TASK OBJECTIVE: Until you reach the line containing "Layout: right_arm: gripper", reproduce each line of the listing exactly, please, and include that line as well.

Segment Start: EXERCISE DATA

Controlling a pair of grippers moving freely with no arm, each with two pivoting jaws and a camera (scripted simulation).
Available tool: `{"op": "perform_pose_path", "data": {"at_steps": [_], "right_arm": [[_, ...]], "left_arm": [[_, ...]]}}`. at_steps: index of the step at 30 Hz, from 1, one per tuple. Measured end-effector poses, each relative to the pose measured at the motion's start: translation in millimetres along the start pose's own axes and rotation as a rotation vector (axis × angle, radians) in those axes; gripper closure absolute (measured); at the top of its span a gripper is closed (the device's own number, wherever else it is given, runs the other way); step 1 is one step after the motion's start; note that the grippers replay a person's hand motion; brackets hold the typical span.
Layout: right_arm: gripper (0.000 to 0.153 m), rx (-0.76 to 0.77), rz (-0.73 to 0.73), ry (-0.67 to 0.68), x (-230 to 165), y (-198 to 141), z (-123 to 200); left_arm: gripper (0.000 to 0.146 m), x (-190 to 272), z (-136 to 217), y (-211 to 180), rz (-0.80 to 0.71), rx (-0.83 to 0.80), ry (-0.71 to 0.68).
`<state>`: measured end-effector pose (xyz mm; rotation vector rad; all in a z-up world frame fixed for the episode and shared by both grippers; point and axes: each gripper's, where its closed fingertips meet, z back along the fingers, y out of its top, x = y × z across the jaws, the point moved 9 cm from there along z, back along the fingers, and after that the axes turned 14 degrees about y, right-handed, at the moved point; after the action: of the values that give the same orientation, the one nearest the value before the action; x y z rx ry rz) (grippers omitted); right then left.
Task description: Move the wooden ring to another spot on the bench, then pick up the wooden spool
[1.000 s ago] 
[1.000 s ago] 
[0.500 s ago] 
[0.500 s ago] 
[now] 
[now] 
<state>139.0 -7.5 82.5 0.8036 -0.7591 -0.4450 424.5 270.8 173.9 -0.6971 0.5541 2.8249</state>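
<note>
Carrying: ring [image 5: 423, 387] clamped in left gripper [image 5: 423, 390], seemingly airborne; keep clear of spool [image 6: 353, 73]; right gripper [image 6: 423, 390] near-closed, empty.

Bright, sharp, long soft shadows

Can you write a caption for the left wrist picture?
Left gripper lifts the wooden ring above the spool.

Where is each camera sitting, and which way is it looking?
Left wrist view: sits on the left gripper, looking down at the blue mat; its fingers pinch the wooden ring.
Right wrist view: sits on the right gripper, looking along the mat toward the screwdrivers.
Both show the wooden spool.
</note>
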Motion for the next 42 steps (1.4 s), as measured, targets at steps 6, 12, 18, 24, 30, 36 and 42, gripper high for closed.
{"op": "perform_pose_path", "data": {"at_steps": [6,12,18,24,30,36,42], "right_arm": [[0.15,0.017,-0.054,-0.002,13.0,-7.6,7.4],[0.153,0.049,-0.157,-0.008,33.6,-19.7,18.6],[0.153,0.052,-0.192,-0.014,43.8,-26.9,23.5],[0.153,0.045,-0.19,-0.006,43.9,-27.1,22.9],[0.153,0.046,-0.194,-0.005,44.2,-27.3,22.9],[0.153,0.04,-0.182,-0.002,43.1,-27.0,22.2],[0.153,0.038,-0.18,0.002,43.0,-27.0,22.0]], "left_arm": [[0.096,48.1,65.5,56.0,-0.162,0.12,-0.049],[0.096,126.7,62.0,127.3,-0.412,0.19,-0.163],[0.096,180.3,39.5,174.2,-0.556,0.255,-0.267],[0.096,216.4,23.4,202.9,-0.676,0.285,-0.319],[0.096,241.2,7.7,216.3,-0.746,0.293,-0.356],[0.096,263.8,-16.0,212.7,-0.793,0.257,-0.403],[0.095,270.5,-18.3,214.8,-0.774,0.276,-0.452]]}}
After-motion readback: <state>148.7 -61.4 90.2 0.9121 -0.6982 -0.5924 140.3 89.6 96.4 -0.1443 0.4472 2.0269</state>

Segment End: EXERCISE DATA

SOLUTION TO THIS EXERCISE:
Controlling a pair of grippers moving freely with no arm, each with two pivoting jaws and a camera (scripted simulation).
Available tool: `{"op": "perform_pose_path", "data": {"at_steps": [_], "right_arm": [[_, ...]], "left_arm": [[_, ...]]}}`. at_steps: index of the step at 30 Hz, from 1, one per tuple. Measured end-effector poses, each relative to the pose measured at the motion's start: translation in millimetres along the start pose's own axes and rotation as a rotation vector (axis × angle, radians) in those axes; gripper closure absolute (measured); at the top of its span a gripper is closed (the device's own number, wherever else it is given, runs the other way); step 1 is one step after the motion's start; note that the grippers replay a person's hand motion; brackets hold the typical span.
Layout: right_arm: gripper (0.000 to 0.153 m), rx (-0.76 to 0.77), rz (-0.73 to 0.73), ry (-0.67 to 0.68), x (-230 to 165), y (-198 to 141), z (-123 to 200); left_arm: gripper (0.000 to 0.146 m), x (-190 to 272), z (-136 to 217), y (-211 to 180), rz (-0.80 to 0.71), rx (-0.83 to 0.80), ry (-0.71 to 0.68).

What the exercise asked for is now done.